Pour sa part le Dr David Gourion (psychiatre libéral, ancien chef de clinique à l’hôpital Sainte-Anne) souligne dans une tribune parue dans Le Monde que « le lien entre maladie mentale et terrorisme n’est pas avéré », que « la loi sur le secret médical n’est pas compatible avec la mise en place d’une « collaboration » entre psychiatres et services de police » :

« M. Collomb a dit qu’il fallait travailler à repérer les personnes en voie de radicalisation. Il y a une réalité qui est la réalité psychiatrique qui est que la plupart des patients qui font des épisodes délirants ont l’impression que Dieu leur parle ; ça veut dire que les personnes de confession musulmane qui vont avoir un délire mystique pourraient être catégorisées comme ‘à risque’. Pour le coup, il ne faut absolument pas le faire, c’est dangereux. Le psychiatre n’a pas vocation à collaborer avec le ministère de l’Intérieur. Ce n’est pas son rôle. Nous sommes des médecins et pas des collègues des policiers ».

L’Ordre des médecins avait déjà travaillé ce délicat sujet. Il sera du plus grand intérêt de connaître la position du Dr Agnès Buzyn, collègue de Gérard Collomb en charge de la Santé. Sacré, le secret médical peut-il ici être violé ? Le « radicalisé » est-il un malade mental à identifier publiquement et à enfermer ? Le terrorisme imposera-t-il de réécrire la déontologie médicale ?

A demain

 

4 réflexions sur “Maladie mentale et «radicalisés» : les psychiatres vont-ils collaborer avec la police ?

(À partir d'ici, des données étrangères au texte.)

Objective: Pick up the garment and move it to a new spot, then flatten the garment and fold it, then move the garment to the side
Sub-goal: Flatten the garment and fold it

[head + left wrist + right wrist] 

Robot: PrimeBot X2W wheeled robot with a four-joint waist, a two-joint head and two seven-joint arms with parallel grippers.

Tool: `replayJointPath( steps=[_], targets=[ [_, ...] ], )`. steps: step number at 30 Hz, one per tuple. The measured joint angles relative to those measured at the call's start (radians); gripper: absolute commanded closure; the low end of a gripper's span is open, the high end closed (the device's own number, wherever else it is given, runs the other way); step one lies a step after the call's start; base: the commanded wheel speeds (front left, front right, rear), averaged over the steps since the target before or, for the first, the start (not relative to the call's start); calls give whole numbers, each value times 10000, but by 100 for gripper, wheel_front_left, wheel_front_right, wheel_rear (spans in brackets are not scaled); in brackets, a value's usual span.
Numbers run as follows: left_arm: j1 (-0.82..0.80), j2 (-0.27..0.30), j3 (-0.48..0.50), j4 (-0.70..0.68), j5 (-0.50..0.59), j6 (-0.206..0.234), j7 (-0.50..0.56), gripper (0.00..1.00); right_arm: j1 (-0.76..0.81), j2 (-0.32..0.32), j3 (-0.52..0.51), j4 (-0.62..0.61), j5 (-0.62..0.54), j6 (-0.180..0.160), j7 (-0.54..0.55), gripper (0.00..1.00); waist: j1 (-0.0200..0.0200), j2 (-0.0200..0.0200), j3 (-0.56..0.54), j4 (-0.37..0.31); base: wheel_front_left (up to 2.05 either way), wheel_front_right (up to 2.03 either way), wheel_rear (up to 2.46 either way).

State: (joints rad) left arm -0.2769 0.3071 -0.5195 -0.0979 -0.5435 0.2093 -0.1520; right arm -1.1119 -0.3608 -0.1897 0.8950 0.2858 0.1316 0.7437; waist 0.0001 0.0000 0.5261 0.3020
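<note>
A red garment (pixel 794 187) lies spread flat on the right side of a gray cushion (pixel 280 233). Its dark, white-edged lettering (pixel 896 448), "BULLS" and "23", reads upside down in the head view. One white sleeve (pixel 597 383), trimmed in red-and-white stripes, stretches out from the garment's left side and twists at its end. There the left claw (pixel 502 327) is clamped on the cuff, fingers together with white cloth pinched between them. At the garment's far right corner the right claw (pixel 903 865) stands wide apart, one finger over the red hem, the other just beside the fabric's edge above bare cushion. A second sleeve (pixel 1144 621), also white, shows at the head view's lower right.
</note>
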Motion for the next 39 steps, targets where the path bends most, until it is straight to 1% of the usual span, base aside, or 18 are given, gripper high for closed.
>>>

  1. Je ne sais pas si les psychiatres peuvent jouer un rôle dans la prévention des passages à l’acte se prétendant religieux. Je n’ai aucun doute sur le fait que l’annoncer à la radio soit complètement contre-productif.

    Comme beaucoup trop souvent, le gouvernement ne travaille que pour flatter l’opinion publique, Voir si l’action se révèle efficace devient un surplus, je le crains.

  2. Oh la la ! Le Dr Gourion monte sur ses grands chevaux !
     » Il y a quelques mois, le prestigieux British Medical Journal publiait un éditorial qui mettait précisément en garde contre l’idée que les terroristes sont essentiellement des malades mentaux car les données dont nous disposons ne le confirment pas » écrit-il dans le
    Monde.

    « Prestigieux »: Argument d’autorité: ne vaut rien. De prestigieux journaux publient des âneries aussi, des articles truqués ou mal foutus. Ce qui compte c’est l’article. Or l’article de BMJ est une opinion mal étayée et pas une étude. les références ne soutiennent pas les idées du texte. Il y est d’ailleurs admis que certains terroristes ont des problèmes psychiatriques et sont influencés par les réseaux (a-) sociaux.

    « Les données dont nous disposons ne le confirment pas ». Même pas vrai. Je ne sais pas mais l’article editorial du BMJ ne permet pas d’être cité ainsi.

    Bon , peu importe.

    On est aussi abasourdi par la démarche du ministre de l’intérieur. Un homme issu du grand orient de la maçonnerie , dont on attend un peu plus de culture donc.

    Le délire mystique est une signe clinique de bien des épisodes de schizophrénie et ce sera allah qui parle aux musulmans Yahveh aux juifs et Dieu ou Jésus aux chrétiens. De là à suspecter un passage à l’acte terroriste…. c’est …du délire. L’art du psychiatre comprend aussi le repérage des risques de passage à l’acte et en leur résence l’hospitalisation sous contrainte. Nihil novi sub sole.

    Pour revenir aux grands chevaux du Dr Gourion :
    Nous sommes des médecins et pas des collègues des policiers « .
    Encore un argument fallacieux ! (Strawman argument des anglophones, pour rester « in ») . Principe : détourner, dénaturer l’argument d’une personne pour l’attaquer alors que cet argument n’a pas été soutenu par ladite personne.

    Personne n’a dit que les psychiatres devaient être des collègues des policiers ou juges.

    On peut critiquer la faisablilité de ce qu’évoque le ministre de l’intérieur assez peu instruit de la psychiatrie.

    MAis rien n’empêche les psychiatres de se comporter en citoyens responsables sans trahir à tort le secret médical , qui a des limites bien définies. Là encore rien de neuf sous le soleil, le code de déontologie oblige a dénoncer aux autorités si l’on a connaissance , de par son exercice, de la préparation d’un crime. On peut aussi s’appuyer sur le devoir de dénonciation des sévices à enfants ou personnes diminuées. Devoir.